# WHAT NEEDS TO BE DONE:
Print every line exactly as it appears in the material below.

- - - -

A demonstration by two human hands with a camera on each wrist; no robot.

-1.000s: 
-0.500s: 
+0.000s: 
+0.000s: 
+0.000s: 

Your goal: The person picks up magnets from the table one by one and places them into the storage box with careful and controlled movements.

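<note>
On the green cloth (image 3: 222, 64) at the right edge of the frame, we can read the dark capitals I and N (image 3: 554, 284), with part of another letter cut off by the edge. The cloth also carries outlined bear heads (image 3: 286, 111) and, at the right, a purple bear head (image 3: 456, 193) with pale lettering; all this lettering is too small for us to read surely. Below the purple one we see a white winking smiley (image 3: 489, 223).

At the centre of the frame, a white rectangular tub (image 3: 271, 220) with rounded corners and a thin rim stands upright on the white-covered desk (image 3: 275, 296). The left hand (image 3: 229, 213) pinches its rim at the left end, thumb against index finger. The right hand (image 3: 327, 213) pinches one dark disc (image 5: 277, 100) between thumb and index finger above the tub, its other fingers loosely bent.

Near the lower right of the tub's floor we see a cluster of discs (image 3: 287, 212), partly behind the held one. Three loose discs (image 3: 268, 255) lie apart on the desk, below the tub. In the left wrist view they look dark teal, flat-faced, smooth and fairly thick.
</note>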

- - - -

# SOLUTION TO THIS EXERCISE:
A demonstration by two human hands with a camera on each wrist; no robot.

-1.000s: 
-0.500s: 
+0.000s: 
+0.000s: 
+0.000s: 

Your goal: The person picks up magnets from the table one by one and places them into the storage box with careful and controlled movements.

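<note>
On the green cloth (image 3: 222, 64) at the right edge of the frame, we can read the dark capitals I and N (image 3: 554, 284), with part of another letter cut off by the edge. The cloth also carries outlined bear heads (image 3: 286, 111) and, at the right, a purple bear head (image 3: 456, 193) with pale lettering; all this lettering is too small for us to read surely. Below the purple one we see a white winking smiley (image 3: 489, 223).

At the centre of the frame, a white rectangular tub (image 3: 271, 220) with rounded corners and a thin rim stands upright on the white-covered desk (image 3: 275, 296). The left hand (image 3: 229, 213) pinches its rim at the left end, thumb against index finger. The right hand (image 3: 327, 213) pinches one dark disc (image 5: 277, 100) between thumb and index finger above the tub, its other fingers loosely bent.

Near the lower right of the tub's floor we see a cluster of discs (image 3: 287, 212), partly behind the held one. Three loose discs (image 3: 268, 255) lie apart on the desk, below the tub. In the left wrist view they look dark teal, flat-faced, smooth and fairly thick.
</note>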

This completes the answer.